From my point of view, I saw acne all over. In reality, I only had a few little red dots here and there — it wasn’t the end of the world! As a tween, your going through the “P” word: puberty. There are a lot of changes that happen. Skin goes wacky sometimes and we get acne. We can feel a lot of different emotions and can grow in many different ways. This is where we experience body changes, and mine definitely was. That day, as I was venting into my journal, I was super insecure about my bottom. Somehow I thought it was too big. In reality, my 11-year-old body was just changing as I was developing a more curvy figure. This is what happens as your body gets ready to be a teen.

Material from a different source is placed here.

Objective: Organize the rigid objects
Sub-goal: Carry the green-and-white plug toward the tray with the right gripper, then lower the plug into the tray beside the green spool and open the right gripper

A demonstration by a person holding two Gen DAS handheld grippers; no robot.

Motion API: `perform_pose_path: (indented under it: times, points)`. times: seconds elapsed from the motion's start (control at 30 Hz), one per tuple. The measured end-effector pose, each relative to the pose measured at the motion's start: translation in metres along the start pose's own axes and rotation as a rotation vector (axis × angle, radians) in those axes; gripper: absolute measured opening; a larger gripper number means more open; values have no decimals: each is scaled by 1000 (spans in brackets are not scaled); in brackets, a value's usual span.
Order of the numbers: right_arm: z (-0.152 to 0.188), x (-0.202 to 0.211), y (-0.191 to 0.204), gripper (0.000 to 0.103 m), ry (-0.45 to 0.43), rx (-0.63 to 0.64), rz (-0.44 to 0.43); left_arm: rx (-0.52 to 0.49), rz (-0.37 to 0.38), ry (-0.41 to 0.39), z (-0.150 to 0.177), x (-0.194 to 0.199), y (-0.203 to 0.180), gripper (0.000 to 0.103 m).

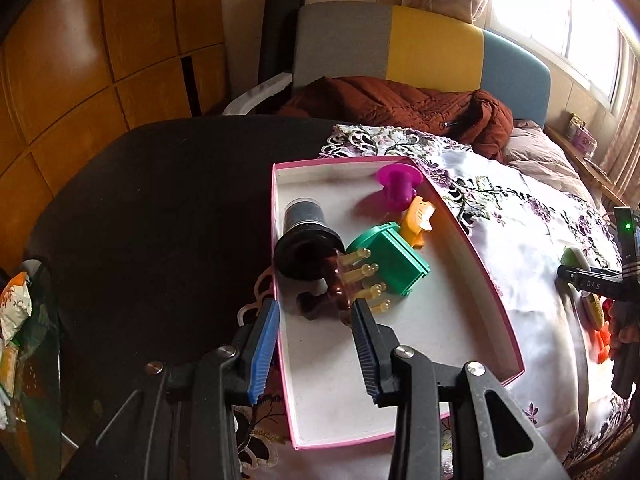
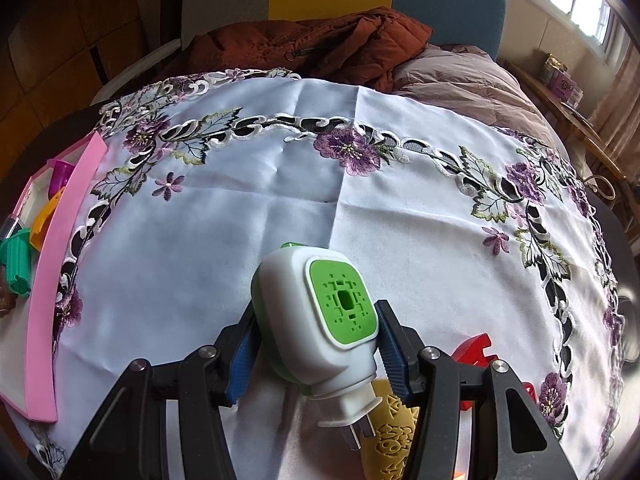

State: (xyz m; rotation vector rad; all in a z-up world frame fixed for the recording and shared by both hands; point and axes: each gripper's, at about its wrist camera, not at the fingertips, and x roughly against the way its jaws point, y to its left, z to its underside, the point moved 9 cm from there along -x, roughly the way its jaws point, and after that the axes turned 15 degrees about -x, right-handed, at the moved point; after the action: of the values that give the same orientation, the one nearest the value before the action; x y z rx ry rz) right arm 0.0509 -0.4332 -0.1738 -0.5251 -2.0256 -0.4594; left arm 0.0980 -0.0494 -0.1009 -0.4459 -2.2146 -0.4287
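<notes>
A pink-rimmed white box (image 1: 472, 264) lies on the embroidered cloth; it shows at the left edge of the right wrist view (image 2: 56, 256). In it are a black cylinder (image 1: 304, 236), a brown comb with yellow pegs (image 1: 344, 292), a green block (image 1: 390, 260), an orange piece (image 1: 418, 222) and a magenta piece (image 1: 398, 184). My left gripper (image 1: 316, 344) is open and empty just in front of the brown comb, straddling the box's left wall. My right gripper (image 2: 316, 354) is shut on a white and green plug-in device (image 2: 320, 328), above the cloth.
A yellow embossed piece (image 2: 394, 440) and a red piece (image 2: 476, 354) lie under my right gripper. A brown jacket (image 1: 400, 104) and pink bedding (image 2: 472, 84) lie beyond the cloth. A bag (image 1: 16, 320) stands at the far left by the black table (image 1: 160, 200).
</notes>
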Motion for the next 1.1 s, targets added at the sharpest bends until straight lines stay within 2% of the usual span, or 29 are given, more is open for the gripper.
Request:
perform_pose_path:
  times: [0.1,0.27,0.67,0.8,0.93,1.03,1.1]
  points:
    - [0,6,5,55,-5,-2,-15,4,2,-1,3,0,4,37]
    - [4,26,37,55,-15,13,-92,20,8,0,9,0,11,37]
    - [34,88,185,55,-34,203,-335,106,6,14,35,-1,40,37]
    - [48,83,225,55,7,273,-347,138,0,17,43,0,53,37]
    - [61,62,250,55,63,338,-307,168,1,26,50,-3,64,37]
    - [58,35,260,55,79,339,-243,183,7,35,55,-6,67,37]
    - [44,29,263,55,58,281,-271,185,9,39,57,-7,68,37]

While a part of me laughed when I saw this picture, another part of me felt sad. I wish I didn’t see myself that way. A lot of my insecurities of how I thought I looked weren’t based on how I really looked. Sometimes these insecurities got the best of me and they caused me to worry and be self-focused. They also even caused my mood to change, making me sad at times of insecurity. Oh man, how I wish I could go back and not waste my time staying in a place of worry and sadness!
So girls, this is what I can tell you now. As you grow up, your body changes too. You might have acne, you might get really tall or maybe some new curves might show up. Either way, just because your body looks different from what it used to, you are not ugly or weird. And just because your body might not look like one of the girls from Fifth Harmony, someone who sings on the radio or your big sis, it doesn’t matter. You be you. Give your body some time. It’s going to change because you change as you grow. And guess what? You aren’t the only one who feels funny. Everyone has times where we feel insecure, even the mean girls.
But you know what? You don’t have to stay there. When you feel insecure, it’s totally okay to vent. Tell God how you feel, write it down and give your feelings to Him. Ask Him to help you see yourself as He sees you. You are enough and beautiful in His eyes. Then take time to talk to someone you trust about your insecurities. Grab mom or a mentor and share with them how you feel. Share with them your questions about the changes you are going through and I encourage you to ask them about a time they felt insecure, and how they dealt with it. Then, take a look together at what God says about beauty and pray together.
When I had those days, I would go to my mom who gave me a hug, answered my questions and reminded me of how God saw me. It always made me feel better. And hey, maybe you can throw some ice cream in along the way.